**PROMPT**
Retype every line from the start of the data down to and including the line with "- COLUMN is". Skip the pictures.

[[ DATA PROVIDED open ]]

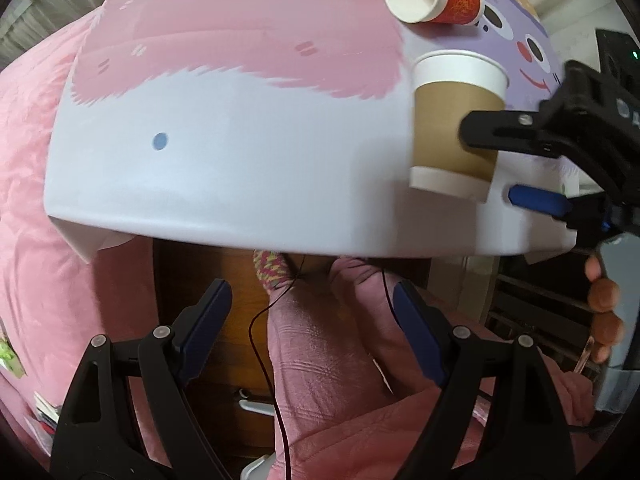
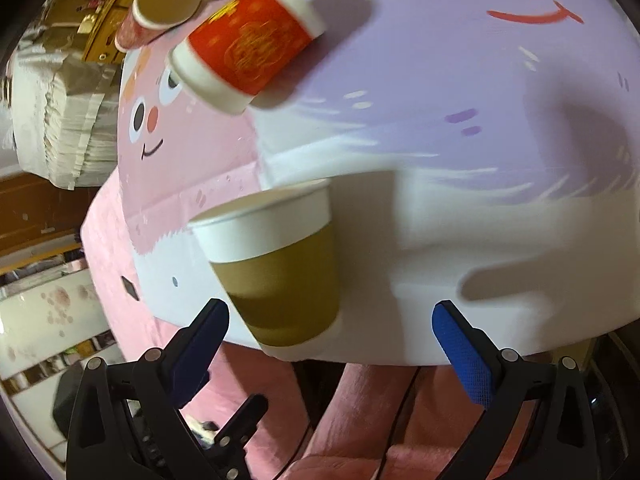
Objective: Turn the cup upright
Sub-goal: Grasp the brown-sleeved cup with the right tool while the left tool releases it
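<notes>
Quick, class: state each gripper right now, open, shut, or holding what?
Left gripper: open, holding nothing.
Right gripper: open, brown cup stands free between its fingers.

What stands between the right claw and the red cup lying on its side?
The upright brown cup stands right before the open right claw, toward its left finger; the red cup lies beyond it.

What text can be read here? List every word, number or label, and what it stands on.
None can be read.
red cup: a gold ornamental print, too blurred to tell whether it holds characters.
brown cup: plain bands, no lettering.
table: cartoon faces only, no words.
</notes>
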Demonstrator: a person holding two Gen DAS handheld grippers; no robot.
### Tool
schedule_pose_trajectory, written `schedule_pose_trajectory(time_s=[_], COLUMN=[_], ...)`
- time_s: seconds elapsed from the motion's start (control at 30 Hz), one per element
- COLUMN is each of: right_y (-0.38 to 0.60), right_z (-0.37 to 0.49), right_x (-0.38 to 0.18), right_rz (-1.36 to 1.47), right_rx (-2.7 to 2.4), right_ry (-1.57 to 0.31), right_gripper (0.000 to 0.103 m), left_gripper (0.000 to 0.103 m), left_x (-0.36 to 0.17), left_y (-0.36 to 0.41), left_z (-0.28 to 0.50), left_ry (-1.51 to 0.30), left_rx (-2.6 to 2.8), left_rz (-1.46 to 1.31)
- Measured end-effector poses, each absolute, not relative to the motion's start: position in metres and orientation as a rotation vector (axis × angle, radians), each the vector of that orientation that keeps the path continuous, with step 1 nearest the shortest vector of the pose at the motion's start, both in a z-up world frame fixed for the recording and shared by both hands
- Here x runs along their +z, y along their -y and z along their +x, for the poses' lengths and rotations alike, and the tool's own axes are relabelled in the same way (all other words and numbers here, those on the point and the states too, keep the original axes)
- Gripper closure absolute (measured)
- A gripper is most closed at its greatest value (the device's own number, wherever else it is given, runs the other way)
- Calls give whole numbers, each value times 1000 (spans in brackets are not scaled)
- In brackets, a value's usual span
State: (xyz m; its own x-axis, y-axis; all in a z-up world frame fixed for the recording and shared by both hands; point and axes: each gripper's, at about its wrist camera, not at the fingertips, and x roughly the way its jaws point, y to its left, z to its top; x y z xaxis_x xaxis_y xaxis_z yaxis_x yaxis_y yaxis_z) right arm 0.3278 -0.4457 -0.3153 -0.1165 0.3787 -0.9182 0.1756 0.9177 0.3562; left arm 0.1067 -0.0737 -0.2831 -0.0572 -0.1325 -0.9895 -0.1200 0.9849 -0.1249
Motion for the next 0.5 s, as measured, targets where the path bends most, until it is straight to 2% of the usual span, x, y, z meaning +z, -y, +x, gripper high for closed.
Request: schedule_pose_trajectory(time_s=[0.27,0.5], right_y=[410,393], right_z=[315,318], right_x=[-309,-306], right_rz=[240,217], right_rx=[67,-6], right_ry=[-1524,-1427], right_gripper=[0,1], left_gripper=[22,22], left_x=[-285,-284], left_y=[91,105], left_z=[135,165], left_ry=[-1672,-1656], left_rx=[-45,-105], left_rz=[-85,53])
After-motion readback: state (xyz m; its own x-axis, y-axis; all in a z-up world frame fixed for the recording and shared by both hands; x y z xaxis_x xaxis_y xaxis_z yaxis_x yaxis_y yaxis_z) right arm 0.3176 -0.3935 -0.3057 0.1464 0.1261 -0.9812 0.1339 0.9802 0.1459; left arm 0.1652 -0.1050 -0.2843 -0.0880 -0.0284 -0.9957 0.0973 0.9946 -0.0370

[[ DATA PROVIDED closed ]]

**EXPECTED ANSWER**
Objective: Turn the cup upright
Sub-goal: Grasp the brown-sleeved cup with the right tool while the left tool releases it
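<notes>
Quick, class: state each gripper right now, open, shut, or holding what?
Left gripper: open, holding nothing.
Right gripper: open, brown cup stands free between its fingers.

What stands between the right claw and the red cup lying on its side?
The upright brown cup stands right before the open right claw, toward its left finger; the red cup lies beyond it.

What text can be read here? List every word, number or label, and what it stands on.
None can be read.
red cup: a gold ornamental print, too blurred to tell whether it holds characters.
brown cup: plain bands, no lettering.
table: cartoon faces only, no words.
</notes>
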Demonstrator: a person holding two Gen DAS handheld grippers; no robot.
### Tool
schedule_pose_trajectory, written `schedule_pose_trajectory(time_s=[_], COLUMN=[_], ...)`
- time_s: seconds elapsed from the motion's start (control at 30 Hz), one per element
- COLUMN is each of: right_y (-0.38 to 0.60), right_z (-0.37 to 0.49), right_x (-0.38 to 0.18), right_rz (-1.36 to 1.47), right_rx (-2.7 to 2.4), right_ry (-1.57 to 0.31), right_gripper (0.000 to 0.103 m), left_gripper (0.000 to 0.103 m), left_x (-0.36 to 0.17), left_y (-0.36 to 0.41), left_z (-0.28 to 0.50), left_ry (-1.51 to 0.30), left_rx (-2.6 to 2.8), left_rz (-1.46 to 1.31)

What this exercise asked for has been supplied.